Antibody capture technologies for high-titer antibody production

doi:10.16085/j.issn.1000-6613.2018-1115

Abstract

Abstract:

Product capture from a cell culture broth is a key step in the production of antibodies and Fc-fusion proteins. With a rapid increase of large-scale animal cell culture techniques, capture techniques in antibody production have become the key technical bottleneck in monoclonal antibody productions. In this paper, core antibody capture methods, including protein A chromatography and cation exchange chromatography, have been reviewed in term of their history and applications. At the same time, peptide affinity chromatography, mixed-mode or multimodal chromatography, expanded-bed adsorption and sequential multi-column adsorption have been introduced to exhibit their great potentials in high-efficient antibody captures. Moreover, the factors affecting the capture and purification processes were analyzed while the problems that need to be solved to improve the technologies were discussed. Finally, perspectives into the development of antibody captures were discussed with focusing on the technological aspects of the chromatographic methods.

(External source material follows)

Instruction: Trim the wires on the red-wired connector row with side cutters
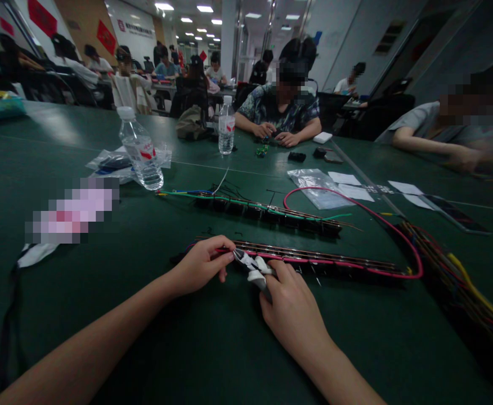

Key words: antibody, capture techniques, protein A chromatography, cation exchange chromatography, peptide affinity chromatography, mixed-mode chromatography, expanded-bed adsorption, sequential multi-column adsorption

摘要：

抗体捕集纯化是单克隆抗体和Fc融合蛋白药物制备过程的关键步骤。但相较于大规模动物细胞培养技术的迅猛发展，抗体的捕集纯化已经成为了制约单抗药物生产的主要“瓶颈”。本文回顾了蛋白A亲和层析和阳离子交换层析等当前抗体药物工业生产过程主要捕集纯化技术的发展现状和应用情况，介绍了近年来亲和肽层析和混合模式吸附层析等新型层析分离技术的发展以及膨胀床吸附和多柱串联吸附等过程集成方法在提高抗体捕集效率方面所展现的良好前景。在此基础上，指出了影响抗体捕集纯化的主要因素以及各技术发展中存在的问题，展望抗体捕集纯化技术的发展方向。

关键词: 抗体, 捕集纯化, 蛋白A层析, 阳离子交换层析, 亲和肽层析, 混合模式层析, 膨胀床吸附, 多柱串联吸附

CLC Number:

TQ028.8

Qinghong SHI, Yan SUN. Antibody capture technologies for high-titer antibody production[J]. Chemical Industry and Engineering Progress, 2019, 38(01): 576-585.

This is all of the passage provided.